The Irish Beef and Lamb Association (IBLA) made the call in relation to the recent deal struck on CAP last week.

In a statement where it said it “recognises the challenge ahead” for Minister McConalogue in “finding a position that suits all the dominant farm organisations, who are also divided on the distribution of CAP funding”, the group said:

“No longer can the chosen few in our society be protected at the cost of the many small family farms throughout Ireland.”

The organisation said: “The recent IBLA online survey relating to CAP and to define how it should be distributed in Ireland, has shown clearly how the wider farming diaspora are thinking about CAP.”

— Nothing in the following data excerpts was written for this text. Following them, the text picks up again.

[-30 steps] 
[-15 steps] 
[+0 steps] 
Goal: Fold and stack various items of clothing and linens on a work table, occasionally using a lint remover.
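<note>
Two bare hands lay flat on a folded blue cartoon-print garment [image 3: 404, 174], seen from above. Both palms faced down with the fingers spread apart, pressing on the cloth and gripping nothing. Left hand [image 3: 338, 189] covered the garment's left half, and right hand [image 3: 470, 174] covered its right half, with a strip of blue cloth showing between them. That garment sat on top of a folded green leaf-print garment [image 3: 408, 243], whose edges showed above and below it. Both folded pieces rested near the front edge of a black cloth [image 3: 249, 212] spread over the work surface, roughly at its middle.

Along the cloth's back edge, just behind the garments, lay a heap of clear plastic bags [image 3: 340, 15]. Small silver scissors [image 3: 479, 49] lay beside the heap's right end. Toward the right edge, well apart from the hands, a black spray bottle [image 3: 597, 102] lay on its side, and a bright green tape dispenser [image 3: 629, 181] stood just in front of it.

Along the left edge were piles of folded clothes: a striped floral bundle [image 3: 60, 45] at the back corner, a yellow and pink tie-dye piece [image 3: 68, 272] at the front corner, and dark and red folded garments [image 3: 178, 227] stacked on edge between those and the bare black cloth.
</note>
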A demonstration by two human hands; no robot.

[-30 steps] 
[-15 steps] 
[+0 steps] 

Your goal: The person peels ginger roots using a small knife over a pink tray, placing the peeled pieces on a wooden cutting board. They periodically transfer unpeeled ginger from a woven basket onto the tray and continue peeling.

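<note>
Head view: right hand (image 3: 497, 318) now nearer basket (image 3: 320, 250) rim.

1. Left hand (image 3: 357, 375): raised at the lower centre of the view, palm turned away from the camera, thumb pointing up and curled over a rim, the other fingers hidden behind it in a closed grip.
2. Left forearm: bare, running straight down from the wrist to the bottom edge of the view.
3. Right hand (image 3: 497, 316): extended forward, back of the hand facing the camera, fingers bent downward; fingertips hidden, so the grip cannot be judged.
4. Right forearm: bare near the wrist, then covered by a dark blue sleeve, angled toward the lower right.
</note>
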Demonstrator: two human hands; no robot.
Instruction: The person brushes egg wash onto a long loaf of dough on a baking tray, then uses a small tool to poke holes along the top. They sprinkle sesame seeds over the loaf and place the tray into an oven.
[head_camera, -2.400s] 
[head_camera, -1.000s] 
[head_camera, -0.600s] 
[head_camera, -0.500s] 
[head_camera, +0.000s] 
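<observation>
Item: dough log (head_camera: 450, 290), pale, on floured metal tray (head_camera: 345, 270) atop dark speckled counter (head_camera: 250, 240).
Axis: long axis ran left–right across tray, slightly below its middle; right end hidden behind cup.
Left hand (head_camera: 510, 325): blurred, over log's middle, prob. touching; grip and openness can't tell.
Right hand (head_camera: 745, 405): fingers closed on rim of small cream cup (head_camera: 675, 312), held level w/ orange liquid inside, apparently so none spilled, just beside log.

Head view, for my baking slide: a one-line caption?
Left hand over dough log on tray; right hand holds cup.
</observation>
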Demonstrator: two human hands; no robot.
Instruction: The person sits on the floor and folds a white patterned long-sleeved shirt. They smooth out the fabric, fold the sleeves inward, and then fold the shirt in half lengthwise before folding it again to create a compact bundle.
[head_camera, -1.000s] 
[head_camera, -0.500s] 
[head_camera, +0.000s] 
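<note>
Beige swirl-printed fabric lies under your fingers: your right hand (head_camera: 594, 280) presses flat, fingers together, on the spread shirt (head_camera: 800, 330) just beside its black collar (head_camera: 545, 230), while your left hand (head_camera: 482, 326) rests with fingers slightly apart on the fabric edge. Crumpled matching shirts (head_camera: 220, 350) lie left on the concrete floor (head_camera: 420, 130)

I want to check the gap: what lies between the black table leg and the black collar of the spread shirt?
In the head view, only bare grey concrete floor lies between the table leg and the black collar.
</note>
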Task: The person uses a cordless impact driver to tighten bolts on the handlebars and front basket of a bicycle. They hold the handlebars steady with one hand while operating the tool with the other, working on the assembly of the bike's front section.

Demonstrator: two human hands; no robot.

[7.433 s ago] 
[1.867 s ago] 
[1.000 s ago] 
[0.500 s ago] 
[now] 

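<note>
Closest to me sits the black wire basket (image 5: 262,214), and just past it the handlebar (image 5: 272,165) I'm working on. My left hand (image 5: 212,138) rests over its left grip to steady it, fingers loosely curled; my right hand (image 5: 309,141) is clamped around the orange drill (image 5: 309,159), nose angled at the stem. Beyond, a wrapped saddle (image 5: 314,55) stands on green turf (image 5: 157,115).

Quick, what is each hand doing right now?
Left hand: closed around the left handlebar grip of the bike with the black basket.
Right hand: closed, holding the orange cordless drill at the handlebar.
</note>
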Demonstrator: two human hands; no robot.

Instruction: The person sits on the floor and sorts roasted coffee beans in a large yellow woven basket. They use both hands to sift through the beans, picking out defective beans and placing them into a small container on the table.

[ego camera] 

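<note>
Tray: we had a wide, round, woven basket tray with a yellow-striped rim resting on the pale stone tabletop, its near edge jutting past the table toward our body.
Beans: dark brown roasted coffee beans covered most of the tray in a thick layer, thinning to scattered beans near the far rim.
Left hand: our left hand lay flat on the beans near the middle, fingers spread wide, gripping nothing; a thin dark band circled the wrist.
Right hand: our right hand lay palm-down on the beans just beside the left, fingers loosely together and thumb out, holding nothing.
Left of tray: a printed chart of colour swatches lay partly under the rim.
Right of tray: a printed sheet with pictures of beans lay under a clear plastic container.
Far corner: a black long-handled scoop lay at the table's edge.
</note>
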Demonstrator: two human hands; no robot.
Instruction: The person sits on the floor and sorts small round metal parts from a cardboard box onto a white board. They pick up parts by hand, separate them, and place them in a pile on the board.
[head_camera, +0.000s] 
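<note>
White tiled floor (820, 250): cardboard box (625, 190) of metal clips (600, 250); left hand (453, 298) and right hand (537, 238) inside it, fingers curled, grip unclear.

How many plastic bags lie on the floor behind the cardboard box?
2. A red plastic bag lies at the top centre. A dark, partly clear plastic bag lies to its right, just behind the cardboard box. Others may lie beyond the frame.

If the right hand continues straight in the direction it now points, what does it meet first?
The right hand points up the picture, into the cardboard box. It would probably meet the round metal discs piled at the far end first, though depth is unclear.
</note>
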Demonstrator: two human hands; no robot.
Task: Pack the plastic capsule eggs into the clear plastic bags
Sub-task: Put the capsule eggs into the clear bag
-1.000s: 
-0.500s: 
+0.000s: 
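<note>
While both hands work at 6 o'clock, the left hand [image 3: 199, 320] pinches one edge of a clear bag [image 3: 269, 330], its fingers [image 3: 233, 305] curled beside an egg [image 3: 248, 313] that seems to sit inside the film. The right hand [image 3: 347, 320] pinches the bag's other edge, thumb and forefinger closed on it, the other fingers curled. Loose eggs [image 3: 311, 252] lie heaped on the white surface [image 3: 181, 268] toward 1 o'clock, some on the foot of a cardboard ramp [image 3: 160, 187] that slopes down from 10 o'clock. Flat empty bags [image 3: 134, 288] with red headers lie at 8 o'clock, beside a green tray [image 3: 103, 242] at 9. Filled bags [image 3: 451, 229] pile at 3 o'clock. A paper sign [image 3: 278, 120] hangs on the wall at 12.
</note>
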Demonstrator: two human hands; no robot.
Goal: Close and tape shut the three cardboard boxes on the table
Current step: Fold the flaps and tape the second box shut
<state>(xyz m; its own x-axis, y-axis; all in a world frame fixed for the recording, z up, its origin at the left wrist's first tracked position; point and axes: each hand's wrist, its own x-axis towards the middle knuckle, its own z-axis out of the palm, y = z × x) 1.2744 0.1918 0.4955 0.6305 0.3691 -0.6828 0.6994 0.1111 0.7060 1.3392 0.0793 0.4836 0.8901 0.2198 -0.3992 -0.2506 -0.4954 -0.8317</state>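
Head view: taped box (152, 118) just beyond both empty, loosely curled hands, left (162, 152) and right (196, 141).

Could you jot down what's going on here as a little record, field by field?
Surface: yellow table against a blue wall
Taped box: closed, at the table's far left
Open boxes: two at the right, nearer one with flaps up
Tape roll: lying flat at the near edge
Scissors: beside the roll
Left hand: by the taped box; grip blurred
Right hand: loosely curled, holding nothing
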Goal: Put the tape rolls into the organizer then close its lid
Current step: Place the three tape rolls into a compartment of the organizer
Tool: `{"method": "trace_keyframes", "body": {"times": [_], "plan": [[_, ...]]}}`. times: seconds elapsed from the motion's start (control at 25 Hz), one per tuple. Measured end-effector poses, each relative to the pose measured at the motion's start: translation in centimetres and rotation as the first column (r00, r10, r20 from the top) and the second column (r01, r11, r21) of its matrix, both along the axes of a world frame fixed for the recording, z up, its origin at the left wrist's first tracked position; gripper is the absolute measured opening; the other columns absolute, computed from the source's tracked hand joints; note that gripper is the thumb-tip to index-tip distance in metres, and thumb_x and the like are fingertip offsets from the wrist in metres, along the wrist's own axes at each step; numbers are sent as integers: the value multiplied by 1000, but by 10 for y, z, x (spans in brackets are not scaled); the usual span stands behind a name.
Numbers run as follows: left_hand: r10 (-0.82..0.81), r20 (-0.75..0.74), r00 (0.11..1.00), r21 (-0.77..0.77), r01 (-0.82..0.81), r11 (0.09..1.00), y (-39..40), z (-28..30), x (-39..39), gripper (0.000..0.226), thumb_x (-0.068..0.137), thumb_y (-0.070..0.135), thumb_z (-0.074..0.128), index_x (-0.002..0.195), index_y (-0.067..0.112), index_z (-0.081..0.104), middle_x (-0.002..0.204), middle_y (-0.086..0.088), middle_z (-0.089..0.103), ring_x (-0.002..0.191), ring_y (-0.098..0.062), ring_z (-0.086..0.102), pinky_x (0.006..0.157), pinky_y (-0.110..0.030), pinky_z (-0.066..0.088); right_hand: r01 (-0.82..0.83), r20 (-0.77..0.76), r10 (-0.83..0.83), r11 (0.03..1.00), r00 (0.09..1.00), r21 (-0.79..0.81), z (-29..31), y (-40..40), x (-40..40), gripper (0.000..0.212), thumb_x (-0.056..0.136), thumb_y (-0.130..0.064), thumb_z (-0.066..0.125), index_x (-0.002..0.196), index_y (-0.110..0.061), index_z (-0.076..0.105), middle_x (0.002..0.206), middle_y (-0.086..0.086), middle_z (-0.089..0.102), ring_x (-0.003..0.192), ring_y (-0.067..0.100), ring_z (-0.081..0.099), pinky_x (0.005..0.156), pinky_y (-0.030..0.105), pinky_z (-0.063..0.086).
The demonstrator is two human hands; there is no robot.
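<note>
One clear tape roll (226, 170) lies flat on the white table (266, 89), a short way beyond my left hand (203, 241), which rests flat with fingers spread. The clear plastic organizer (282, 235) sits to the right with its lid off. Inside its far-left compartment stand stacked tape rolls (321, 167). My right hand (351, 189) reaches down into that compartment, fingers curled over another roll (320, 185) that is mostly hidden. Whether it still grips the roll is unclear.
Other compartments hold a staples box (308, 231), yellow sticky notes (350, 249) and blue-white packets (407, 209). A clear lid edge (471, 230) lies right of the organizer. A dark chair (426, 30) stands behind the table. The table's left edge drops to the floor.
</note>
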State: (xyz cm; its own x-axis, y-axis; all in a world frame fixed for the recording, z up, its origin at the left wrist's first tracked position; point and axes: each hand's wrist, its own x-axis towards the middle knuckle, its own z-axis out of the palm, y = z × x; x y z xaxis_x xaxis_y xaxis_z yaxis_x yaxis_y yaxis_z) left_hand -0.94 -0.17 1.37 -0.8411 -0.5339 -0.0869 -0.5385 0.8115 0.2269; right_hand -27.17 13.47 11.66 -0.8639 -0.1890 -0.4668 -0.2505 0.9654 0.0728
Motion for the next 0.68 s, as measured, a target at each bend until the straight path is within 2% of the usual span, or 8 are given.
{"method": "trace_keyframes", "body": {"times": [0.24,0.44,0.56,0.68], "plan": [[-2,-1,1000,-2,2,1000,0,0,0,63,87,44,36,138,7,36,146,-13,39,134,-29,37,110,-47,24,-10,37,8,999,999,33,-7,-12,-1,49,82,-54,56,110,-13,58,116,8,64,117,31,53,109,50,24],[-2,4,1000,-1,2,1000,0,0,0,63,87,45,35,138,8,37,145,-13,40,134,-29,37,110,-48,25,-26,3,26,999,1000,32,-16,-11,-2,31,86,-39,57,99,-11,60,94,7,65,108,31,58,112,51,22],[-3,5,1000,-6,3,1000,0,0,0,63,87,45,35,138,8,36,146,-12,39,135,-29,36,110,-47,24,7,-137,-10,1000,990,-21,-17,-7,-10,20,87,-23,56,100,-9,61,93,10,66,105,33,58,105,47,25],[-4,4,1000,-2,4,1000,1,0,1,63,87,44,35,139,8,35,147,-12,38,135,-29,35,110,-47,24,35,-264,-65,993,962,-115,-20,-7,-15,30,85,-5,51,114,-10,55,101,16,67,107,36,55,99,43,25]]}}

According to the IBLA survey results, 81.9% of respondents said they favoured full convergence i.e. direct payments brought up to 100% of the national average.

5% of respondents said they favoured 85% convergence, while 13.6% said they preferred no convergence at all, the group said.

Continuing, the association said that, if the minister has any doubts about consulting farmers further, he “has the technical capacity through his department and also through the Central Statistics Office (CSO), to conduct a farm referendum on the issues” to collect the preferred options of the Irish farmers.

Highlighting the resources at the disposal of the CSO to conduct a referendum, the IBLA suggested that the office could “correlate these results to obtain the will of Irish farmers on how they see the best and fairest distribution of CAP funding”.

In that process, it could “define what the best result for them from the current CAP process can be”, the group added.

“The EU has given each member the autonomy to find and put in place, the best approach for their own farmers.

“This must be carried out in a fair, transparent and democratic way. It is time to let farmers decide what they want. IBLA is the only farm organisation to conduct a survey for farmers to gather their preferred options.

“The Minister for Agriculture must carry out the same to allow true democracy take place and allow the farmers have their voice heard on this CAP deal,” the organisation concluded.